All that said, I agree that we tend to spend too much time talking about the finer points of interviews, while the larger challenges (how to respond to obvious department politics? how to interact with the department's resident nutcase? what to do when someone is hyper-agressive during the Q&A following your talk? or, my favorite, what to do when you arrive for a 3 day interview only to realize that the university just has given the line for which you were being considered to another department, in which you could never be hired? etc.) go under-discussed.

Constance said...

The source of the original rumor is I.

I was told at a job market meeting for grad students at the University of Wisconsin - Madison, not to wear all black because it was "depressing." One faculty member told me this, the other two faculty members present nodded enthusiastically in agreement.

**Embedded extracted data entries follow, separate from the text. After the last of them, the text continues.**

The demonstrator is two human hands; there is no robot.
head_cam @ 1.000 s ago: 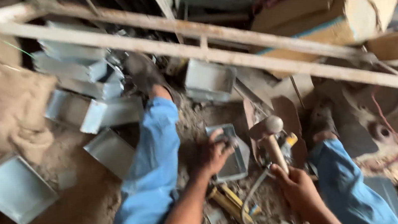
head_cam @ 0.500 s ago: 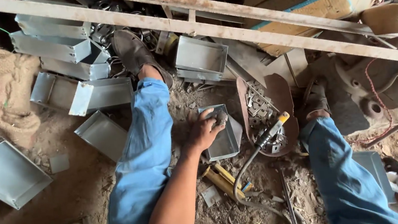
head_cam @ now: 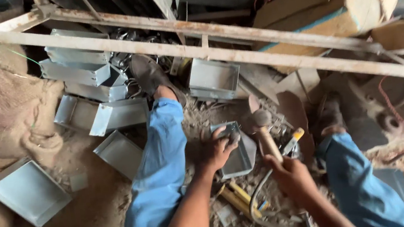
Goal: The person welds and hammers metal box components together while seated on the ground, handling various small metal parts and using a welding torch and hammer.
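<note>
A small grey sheet-metal box (head_cam: pixel 237 150) lies on the dusty ground between the person's blue-trousered legs (head_cam: pixel 160 170). The left hand (head_cam: pixel 217 150) grips its near edge, fingers curled over the rim and the thumb pressing the side. Just to the right, the right hand (head_cam: pixel 291 174) is closed in a fist round the wooden handle of a hammer (head_cam: pixel 265 134), whose head stands raised just beside the box's far corner. A yellow-handled tool (head_cam: pixel 291 141) lies close by, and yellow-handled pliers (head_cam: pixel 238 199) rest near the left wrist. More metal trays (head_cam: pixel 26 191) are scattered to the left, under a rusty white bar (head_cam: pixel 204 51).
</note>
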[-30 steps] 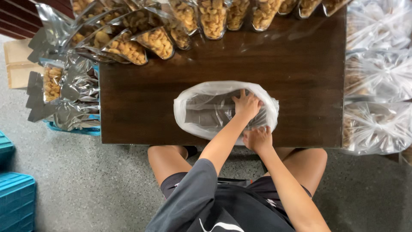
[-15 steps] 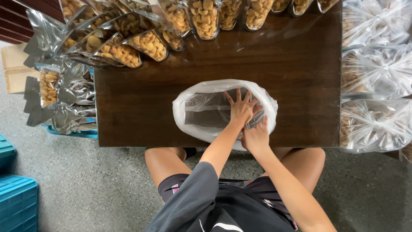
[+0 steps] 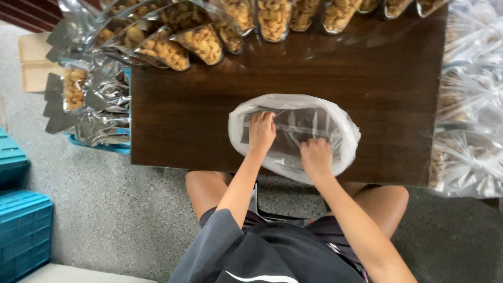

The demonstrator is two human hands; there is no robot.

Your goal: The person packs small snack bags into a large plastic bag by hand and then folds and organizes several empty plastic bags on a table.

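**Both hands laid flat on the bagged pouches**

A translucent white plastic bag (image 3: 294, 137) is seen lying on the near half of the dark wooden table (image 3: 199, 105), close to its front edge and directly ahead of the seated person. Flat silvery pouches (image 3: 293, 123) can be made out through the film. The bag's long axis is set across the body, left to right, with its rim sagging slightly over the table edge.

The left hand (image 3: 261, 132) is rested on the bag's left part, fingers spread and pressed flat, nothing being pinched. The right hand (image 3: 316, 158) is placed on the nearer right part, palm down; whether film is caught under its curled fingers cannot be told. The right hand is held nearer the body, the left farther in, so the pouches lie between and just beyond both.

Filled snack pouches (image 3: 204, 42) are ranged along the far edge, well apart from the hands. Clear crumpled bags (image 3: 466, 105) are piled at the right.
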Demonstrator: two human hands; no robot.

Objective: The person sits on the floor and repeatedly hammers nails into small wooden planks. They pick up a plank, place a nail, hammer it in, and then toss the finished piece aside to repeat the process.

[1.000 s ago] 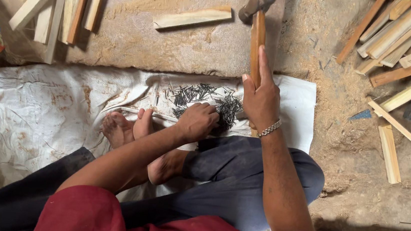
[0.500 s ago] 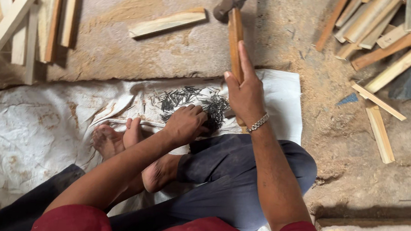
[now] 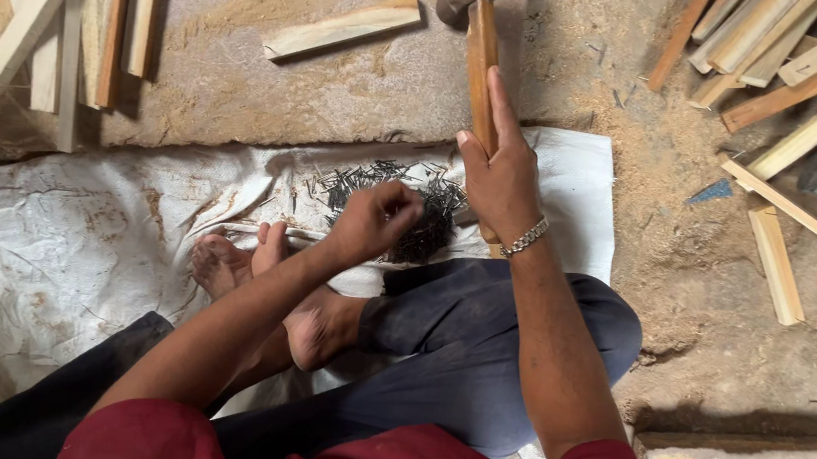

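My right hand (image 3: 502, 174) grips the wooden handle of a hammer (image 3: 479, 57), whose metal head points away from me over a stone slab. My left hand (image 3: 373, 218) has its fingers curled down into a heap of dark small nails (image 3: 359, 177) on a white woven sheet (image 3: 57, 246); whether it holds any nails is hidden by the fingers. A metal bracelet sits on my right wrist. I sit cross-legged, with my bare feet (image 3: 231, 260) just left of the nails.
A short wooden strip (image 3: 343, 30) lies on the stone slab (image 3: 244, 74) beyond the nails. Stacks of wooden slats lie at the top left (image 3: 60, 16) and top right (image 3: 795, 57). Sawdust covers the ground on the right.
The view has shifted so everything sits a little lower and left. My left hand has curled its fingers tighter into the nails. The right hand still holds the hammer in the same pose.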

Later I was told by a different faculty member that if I wore black I should show a little bit of leg or some cleavage (but not both).

So there you go.

Anonymous said...

All black is depressing? That's rich. You know what I find depressing? The fact that faculty's collective fashion sense is just slightly better than their collective interpersonal skills, yet they're giving grad students fashion advice - now with the added bonus of being highly offensive as well!